A SAGA DE ANTOINE DOINEL
O personagem de Antoine Doinel ocupou mais outros três longas de Truffaut e um média metragem. Ao longo de vinte anos, Jean-Pierre Léaud deu vida - no sentido mais amplo que essa sentença batida pode ter - ao rebelde e deslocado Doinel, as suas aventuras e enrascadas. Os filmes seguintes assumiram um tom mais cômico sem, apesar disso, perder a sutileza ao abordar os dramas e dilemas de seus protagonistas. Dramas e dilemas por sua vez, simples - mulheres, memórias, indecisões - e densos em sua elaboração. Truffaut fala de questões absurdamente cotidianas sem banalizá-las e Léaud concede a elas a carga dramática que merecem, mantendo sempre a leveza e um toque amargamente bem-humorado. A forma como ator e diretor se doaram torna a identificação de quem assiste um fato incontornável. A história das desventuras de um órfão até a idade adulta não provoca piedade, não, nem se deixa cair em melodramas. É muito maior que isso. A saga de Doinel provoca no seu espectador profunda empatia, a sensação de compreensão e ternura, como se tivéssemos vivido cada situação ao lado de Antoine. 

Em ordem cronológica, todos os longas da saga de Antoine Doinel. 


Antoine Et Colette, média metragem protagonizado por Antoine Doinel.
Você pode ler a sinopse dos filmes clicando nessa lista aqui.
A trajetória de amadurecimento de Léaud se confunde com a de Doinel. Assistimos os dois envelhecerem, se apaixonarem e se desapaixonarem diante do público, num caminho onde um pouco do ator está em seu personagem, da mesma forma como o personagem parece estar entranhado no ator. É praticamente impossível distinguir. Isto certamente nos torna mais íntimos da história. Essa impossibilidade de dissociação fica marcante para nós e em nenhum momento representa uma limitação para Jean-Pierre. Na verdade, prova sua maestria ao encarnar o alter-ego de Truffaut. Nenhum outro poderia ter vestido a persona de Doinel tão bem.
 
Antoine Doinel no decorrer de duas décadas.

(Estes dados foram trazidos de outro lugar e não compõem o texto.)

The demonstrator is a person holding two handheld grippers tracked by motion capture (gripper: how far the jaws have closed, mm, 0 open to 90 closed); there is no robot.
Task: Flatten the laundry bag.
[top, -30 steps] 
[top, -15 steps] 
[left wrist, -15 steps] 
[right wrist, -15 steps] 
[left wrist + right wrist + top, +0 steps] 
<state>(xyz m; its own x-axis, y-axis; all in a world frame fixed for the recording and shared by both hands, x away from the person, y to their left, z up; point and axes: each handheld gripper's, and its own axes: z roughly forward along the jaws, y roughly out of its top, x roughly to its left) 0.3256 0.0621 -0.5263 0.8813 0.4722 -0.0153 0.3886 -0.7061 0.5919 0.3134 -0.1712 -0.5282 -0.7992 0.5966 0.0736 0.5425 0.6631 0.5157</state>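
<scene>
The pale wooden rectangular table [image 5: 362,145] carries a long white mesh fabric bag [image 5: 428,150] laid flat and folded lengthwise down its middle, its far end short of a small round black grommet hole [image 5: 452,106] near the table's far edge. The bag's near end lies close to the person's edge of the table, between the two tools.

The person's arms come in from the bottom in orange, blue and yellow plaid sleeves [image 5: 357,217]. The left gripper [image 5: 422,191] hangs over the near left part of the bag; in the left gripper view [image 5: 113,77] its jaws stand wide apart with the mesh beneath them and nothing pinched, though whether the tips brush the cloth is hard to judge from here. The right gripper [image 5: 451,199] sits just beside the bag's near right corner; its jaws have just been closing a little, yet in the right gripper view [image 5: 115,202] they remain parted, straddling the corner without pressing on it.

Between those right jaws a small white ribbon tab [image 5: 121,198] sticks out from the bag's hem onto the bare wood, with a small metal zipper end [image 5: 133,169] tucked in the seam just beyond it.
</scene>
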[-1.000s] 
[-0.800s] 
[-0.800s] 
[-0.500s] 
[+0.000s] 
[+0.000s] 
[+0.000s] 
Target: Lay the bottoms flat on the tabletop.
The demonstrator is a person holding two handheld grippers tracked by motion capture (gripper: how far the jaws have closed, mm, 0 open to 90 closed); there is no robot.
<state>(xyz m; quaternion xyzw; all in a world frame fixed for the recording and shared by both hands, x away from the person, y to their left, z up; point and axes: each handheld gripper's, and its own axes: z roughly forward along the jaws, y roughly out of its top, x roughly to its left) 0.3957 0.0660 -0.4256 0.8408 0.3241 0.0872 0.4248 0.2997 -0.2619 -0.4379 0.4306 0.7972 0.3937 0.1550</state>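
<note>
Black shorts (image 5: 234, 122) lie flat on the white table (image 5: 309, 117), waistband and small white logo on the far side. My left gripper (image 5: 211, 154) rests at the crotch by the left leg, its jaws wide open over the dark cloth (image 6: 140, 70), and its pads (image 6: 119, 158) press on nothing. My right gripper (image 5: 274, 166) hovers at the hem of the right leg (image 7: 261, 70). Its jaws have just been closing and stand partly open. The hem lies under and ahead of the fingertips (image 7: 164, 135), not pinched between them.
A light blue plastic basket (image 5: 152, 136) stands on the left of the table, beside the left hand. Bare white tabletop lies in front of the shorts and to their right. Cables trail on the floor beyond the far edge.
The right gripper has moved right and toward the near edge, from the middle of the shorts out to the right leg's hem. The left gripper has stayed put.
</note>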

Infelizmente, Truffaut faleceu em 1984, vítima de um câncer no cérebro. Léaud tem hoje 72 anos e seu último filme, La mort de Louis XIV (A Morte de Luís XVI), foi lançado há pouco, em 2016. Passados mais de meio século desde o nascimento da Nouvelle Vague, o trabalho e dedicação do cineasta François Truffaut seguem a inspirar gerações de diretores, assim como a atuação de Jean-Pierre continua a ser lembrada e estudada por novos atores. E a saga de Antoine Doinel ainda detém o poder de impactar e enternecer cinéfilos de todas as partes. Truffaut e Léaud edificaram, juntos, não só um legado cinematográfico, como também uma amizade eternizada pela magia da arte.